> _REQUIRED ACTION_:
What is needed is an exact transcription of every record.

> _Data items_:
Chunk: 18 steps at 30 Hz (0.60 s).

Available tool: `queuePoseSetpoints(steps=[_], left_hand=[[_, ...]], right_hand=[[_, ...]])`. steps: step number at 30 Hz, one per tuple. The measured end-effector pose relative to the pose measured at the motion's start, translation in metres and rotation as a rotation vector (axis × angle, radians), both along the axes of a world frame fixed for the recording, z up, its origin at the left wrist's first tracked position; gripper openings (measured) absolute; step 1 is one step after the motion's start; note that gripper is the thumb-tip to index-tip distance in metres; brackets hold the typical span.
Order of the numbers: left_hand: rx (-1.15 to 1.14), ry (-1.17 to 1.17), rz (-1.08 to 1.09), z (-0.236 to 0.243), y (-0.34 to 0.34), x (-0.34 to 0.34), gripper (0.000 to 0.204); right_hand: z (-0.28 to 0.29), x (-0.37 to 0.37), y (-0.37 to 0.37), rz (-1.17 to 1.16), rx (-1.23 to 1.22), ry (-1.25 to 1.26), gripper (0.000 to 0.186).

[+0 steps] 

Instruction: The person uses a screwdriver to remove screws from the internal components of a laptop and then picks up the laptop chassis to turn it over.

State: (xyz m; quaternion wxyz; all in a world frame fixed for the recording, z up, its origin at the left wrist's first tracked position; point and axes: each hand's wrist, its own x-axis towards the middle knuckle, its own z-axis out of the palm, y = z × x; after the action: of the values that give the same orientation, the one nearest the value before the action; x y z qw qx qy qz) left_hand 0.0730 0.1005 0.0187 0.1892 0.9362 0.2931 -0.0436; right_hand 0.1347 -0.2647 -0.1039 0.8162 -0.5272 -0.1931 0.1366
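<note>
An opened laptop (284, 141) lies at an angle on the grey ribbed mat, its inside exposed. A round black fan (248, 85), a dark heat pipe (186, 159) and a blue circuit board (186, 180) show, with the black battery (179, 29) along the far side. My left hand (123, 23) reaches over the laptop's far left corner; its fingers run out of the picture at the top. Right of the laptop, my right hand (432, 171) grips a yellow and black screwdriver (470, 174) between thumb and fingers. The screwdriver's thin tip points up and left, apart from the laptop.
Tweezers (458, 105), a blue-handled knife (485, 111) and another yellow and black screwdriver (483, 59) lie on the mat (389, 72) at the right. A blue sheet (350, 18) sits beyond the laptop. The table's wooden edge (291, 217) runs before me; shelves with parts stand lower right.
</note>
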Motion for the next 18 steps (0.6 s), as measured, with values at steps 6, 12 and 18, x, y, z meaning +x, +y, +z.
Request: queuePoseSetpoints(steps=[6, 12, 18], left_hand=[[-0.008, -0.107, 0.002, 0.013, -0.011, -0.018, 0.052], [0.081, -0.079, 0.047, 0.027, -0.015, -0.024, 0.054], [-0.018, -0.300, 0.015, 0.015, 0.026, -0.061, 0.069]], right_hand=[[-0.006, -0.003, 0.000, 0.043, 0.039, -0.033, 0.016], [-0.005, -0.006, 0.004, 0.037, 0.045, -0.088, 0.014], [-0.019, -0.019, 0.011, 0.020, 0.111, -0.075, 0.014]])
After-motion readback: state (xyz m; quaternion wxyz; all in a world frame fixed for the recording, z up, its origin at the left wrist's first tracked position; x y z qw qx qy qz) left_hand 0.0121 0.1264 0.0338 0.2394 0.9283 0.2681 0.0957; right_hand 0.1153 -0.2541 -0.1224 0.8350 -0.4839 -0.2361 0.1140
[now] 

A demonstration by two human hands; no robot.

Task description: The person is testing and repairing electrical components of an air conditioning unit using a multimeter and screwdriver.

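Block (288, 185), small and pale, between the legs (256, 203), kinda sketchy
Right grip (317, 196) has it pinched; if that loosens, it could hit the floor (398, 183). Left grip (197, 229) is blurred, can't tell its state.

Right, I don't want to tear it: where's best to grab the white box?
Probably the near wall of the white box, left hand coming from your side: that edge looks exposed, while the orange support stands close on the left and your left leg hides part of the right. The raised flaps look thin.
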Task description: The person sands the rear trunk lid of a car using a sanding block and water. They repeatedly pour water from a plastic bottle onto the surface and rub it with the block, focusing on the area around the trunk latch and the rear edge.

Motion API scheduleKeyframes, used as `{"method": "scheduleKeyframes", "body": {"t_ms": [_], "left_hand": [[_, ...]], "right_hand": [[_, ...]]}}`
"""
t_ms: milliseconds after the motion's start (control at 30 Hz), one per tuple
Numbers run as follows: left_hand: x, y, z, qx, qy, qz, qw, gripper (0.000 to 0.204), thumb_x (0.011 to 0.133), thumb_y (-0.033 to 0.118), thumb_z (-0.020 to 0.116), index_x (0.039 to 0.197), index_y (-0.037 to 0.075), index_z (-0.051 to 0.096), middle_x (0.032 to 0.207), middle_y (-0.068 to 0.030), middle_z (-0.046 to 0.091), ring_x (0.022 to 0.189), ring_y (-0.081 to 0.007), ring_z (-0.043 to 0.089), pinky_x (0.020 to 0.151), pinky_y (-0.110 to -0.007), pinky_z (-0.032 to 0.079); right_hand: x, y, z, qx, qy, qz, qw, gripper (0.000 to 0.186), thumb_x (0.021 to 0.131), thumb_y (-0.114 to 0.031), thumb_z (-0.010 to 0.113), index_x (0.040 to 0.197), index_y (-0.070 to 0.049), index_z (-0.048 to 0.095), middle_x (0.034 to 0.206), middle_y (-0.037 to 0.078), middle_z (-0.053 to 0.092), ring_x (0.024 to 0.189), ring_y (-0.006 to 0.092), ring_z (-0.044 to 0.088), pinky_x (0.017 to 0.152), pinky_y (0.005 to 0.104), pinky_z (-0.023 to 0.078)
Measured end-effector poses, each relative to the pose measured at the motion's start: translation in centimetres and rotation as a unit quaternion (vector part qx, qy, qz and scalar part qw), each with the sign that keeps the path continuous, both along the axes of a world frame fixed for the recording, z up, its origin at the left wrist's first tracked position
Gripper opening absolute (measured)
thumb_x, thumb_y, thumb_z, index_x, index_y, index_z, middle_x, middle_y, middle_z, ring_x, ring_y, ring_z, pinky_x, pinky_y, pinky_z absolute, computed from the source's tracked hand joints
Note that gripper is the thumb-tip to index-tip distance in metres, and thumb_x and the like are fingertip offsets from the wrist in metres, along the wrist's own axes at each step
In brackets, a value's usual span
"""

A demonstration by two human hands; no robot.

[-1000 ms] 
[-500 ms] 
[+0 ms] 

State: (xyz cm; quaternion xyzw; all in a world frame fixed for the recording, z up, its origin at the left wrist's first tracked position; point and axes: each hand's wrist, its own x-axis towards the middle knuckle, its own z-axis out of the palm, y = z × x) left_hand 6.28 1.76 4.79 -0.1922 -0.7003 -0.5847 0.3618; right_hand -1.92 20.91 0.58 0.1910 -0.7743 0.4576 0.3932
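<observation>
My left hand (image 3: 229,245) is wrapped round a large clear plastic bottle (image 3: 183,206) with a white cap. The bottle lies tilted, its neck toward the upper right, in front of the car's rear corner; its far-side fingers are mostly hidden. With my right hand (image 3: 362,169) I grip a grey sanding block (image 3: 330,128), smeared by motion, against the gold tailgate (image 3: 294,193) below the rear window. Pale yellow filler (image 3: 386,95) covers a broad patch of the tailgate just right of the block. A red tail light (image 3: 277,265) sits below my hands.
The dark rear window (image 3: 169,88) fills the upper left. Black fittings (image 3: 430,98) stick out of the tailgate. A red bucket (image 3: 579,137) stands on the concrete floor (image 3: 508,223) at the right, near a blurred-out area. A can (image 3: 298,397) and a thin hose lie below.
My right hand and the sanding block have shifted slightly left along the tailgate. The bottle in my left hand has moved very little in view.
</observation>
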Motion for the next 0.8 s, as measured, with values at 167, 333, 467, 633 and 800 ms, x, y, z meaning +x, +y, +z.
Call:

> _THE ANSWER_:
Chunk: 18 steps at 30 Hz (0.60 s).

Available tool: `queuePoseSetpoints(steps=[_], left_hand=[[_, ...]], right_hand=[[_, ...]])`. steps: step number at 30 Hz, one per tuple. The measured end-effector pose relative to the pose measured at the motion's start, translation in metres and rotation as a rotation vector (axis × angle, radians), both along the axes of a world frame fixed for the recording, z up, its origin at the left wrist's first tracked position; gripper openings (measured) absolute; step 1 is one step after the motion's start; note that gripper is the thumb-tip to index-tip distance in metres; brackets hold the typical span.
Order of the numbers: left_hand: rx (-1.15 to 1.14), ry (-1.17 to 1.17), rz (-1.08 to 1.09), z (-0.236 to 0.243), y (-0.34 to 0.34), x (-0.34 to 0.34), gripper (0.000 to 0.204); right_hand: z (-0.28 to 0.29), x (-0.37 to 0.37), y (-0.37 to 0.37), rz (-1.17 to 1.16), rx (-1.23 to 1.22), ry (-1.25 to 1.26), gripper (0.000 to 0.186).

[+0 steps] 

Instruction: The person uses a screwdriver to remove screws from the internal components of a laptop and then picks up the laptop chassis to turn it over.

State: (xyz m; quaternion wxyz; all in a world frame fixed for the recording, z up, its origin at the left wrist's first tracked position; point and axes: each hand's wrist, its own x-axis towards the middle knuckle, its own z-axis out of the palm, y = z × x; after the action: of the values that give the same orientation, the one nearest the value before the action; x y z qw qx qy qz) left_hand 0.0730 0.1005 0.0187 0.1892 0.9362 0.2931 -0.0436; right_hand 0.1347 -0.2647 -0.1039 0.8162 -0.5272 -0.1931 0.1366
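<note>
An opened laptop (284, 141) lies at an angle on the grey ribbed mat, its inside exposed. A round black fan (248, 85), a dark heat pipe (186, 159) and a blue circuit board (186, 180) show, with the black battery (179, 29) along the far side. My left hand (123, 23) reaches over the laptop's far left corner; its fingers run out of the picture at the top. Right of the laptop, my right hand (432, 171) grips a yellow and black screwdriver (470, 174) between thumb and fingers. The screwdriver's thin tip points up and left, apart from the laptop.
Tweezers (458, 105), a blue-handled knife (485, 111) and another yellow and black screwdriver (483, 59) lie on the mat (389, 72) at the right. A blue sheet (350, 18) sits beyond the laptop. The table's wooden edge (291, 217) runs before me; shelves with parts stand lower right.
</note>
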Motion for the next 18 steps (0.6 s), as measured, with values at steps 6, 12 and 18, x, y, z meaning +x, +y, +z.
Request: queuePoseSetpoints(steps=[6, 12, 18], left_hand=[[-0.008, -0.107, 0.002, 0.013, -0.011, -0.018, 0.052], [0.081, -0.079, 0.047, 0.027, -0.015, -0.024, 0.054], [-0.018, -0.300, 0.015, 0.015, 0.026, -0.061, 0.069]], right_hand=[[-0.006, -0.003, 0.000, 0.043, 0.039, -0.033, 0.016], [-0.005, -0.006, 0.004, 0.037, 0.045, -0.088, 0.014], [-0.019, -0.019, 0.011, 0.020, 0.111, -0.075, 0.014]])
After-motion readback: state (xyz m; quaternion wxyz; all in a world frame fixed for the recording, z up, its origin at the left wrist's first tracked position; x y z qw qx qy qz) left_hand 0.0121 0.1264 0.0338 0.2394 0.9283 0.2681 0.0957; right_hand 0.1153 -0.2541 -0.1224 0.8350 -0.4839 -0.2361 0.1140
[now] 

A demonstration by two human hands; no robot.

Task description: The person is testing and repairing electrical components of an air conditioning unit using a multimeter and screwdriver.

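Block (288, 185), small and pale, between the legs (256, 203), kinda sketchy
Right grip (317, 196) has it pinched; if that loosens, it could hit the floor (398, 183). Left grip (197, 229) is blurred, can't tell its state.

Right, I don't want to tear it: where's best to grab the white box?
Probably the near wall of the white box, left hand coming from your side: that edge looks exposed, while the orange support stands close on the left and your left leg hides part of the right. The raised flaps look thin.
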Task description: The person sands the rear trunk lid of a car using a sanding block and water. They repeatedly pour water from a plastic bottle onto the surface and rub it with the block, focusing on the area around the trunk latch and the rear edge.

Motion API scheduleKeyframes, used as `{"method": "scheduleKeyframes", "body": {"t_ms": [_], "left_hand": [[_, ...]], "right_hand": [[_, ...]]}}`
"""
t_ms: milliseconds after the motion's start (control at 30 Hz), one per tuple
Numbers run as follows: left_hand: x, y, z, qx, qy, qz, qw, gripper (0.000 to 0.204), thumb_x (0.011 to 0.133), thumb_y (-0.033 to 0.118), thumb_z (-0.020 to 0.116), index_x (0.039 to 0.197), index_y (-0.037 to 0.075), index_z (-0.051 to 0.096), middle_x (0.032 to 0.207), middle_y (-0.068 to 0.030), middle_z (-0.046 to 0.091), ring_x (0.022 to 0.189), ring_y (-0.081 to 0.007), ring_z (-0.043 to 0.089), pinky_x (0.020 to 0.151), pinky_y (-0.110 to -0.007), pinky_z (-0.032 to 0.079); right_hand: x, y, z, qx, qy, qz, qw, gripper (0.000 to 0.186), thumb_x (0.021 to 0.131), thumb_y (-0.114 to 0.031), thumb_z (-0.010 to 0.113), index_x (0.040 to 0.197), index_y (-0.070 to 0.049), index_z (-0.048 to 0.095), middle_x (0.034 to 0.206), middle_y (-0.037 to 0.078), middle_z (-0.053 to 0.092), ring_x (0.024 to 0.189), ring_y (-0.006 to 0.092), ring_z (-0.044 to 0.088), pinky_x (0.017 to 0.152), pinky_y (0.005 to 0.104), pinky_z (-0.023 to 0.078)
Measured end-effector poses, each relative to the pose measured at the motion's start: translation in centimetres and rotation as a unit quaternion (vector part qx, qy, qz and scalar part qw), each with the sign that keeps the path continuous, both along the axes of a world frame fixed for the recording, z up, its origin at the left wrist's first tracked position
Gripper opening absolute (measured)
thumb_x, thumb_y, thumb_z, index_x, index_y, index_z, middle_x, middle_y, middle_z, ring_x, ring_y, ring_z, pinky_x, pinky_y, pinky_z absolute, computed from the source's tracked hand joints
Note that gripper is the thumb-tip to index-tip distance in metres, and thumb_x and the like are fingertip offsets from the wrist in metres, along the wrist's own axes at each step
In brackets, a value's usual span
"""

A demonstration by two human hands; no robot.

[-1000 ms] 
[-500 ms] 
[+0 ms] 

State: (xyz cm; quaternion xyzw; all in a world frame fixed for the recording, z up, its origin at the left wrist's first tracked position; point and axes: each hand's wrist, its own x-axis towards the middle knuckle, its own z-axis out of the palm, y = z × x) left_hand 6.28 1.76 4.79 -0.1922 -0.7003 -0.5847 0.3618; right_hand -1.92 20.91 0.58 0.1910 -0.7743 0.4576 0.3932
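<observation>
My left hand (image 3: 229,245) is wrapped round a large clear plastic bottle (image 3: 183,206) with a white cap. The bottle lies tilted, its neck toward the upper right, in front of the car's rear corner; its far-side fingers are mostly hidden. With my right hand (image 3: 362,169) I grip a grey sanding block (image 3: 330,128), smeared by motion, against the gold tailgate (image 3: 294,193) below the rear window. Pale yellow filler (image 3: 386,95) covers a broad patch of the tailgate just right of the block. A red tail light (image 3: 277,265) sits below my hands.
The dark rear window (image 3: 169,88) fills the upper left. Black fittings (image 3: 430,98) stick out of the tailgate. A red bucket (image 3: 579,137) stands on the concrete floor (image 3: 508,223) at the right, near a blurred-out area. A can (image 3: 298,397) and a thin hose lie below.
My right hand and the sanding block have shifted slightly left along the tailgate. The bottle in my left hand has moved very little in view.
</observation>
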Motion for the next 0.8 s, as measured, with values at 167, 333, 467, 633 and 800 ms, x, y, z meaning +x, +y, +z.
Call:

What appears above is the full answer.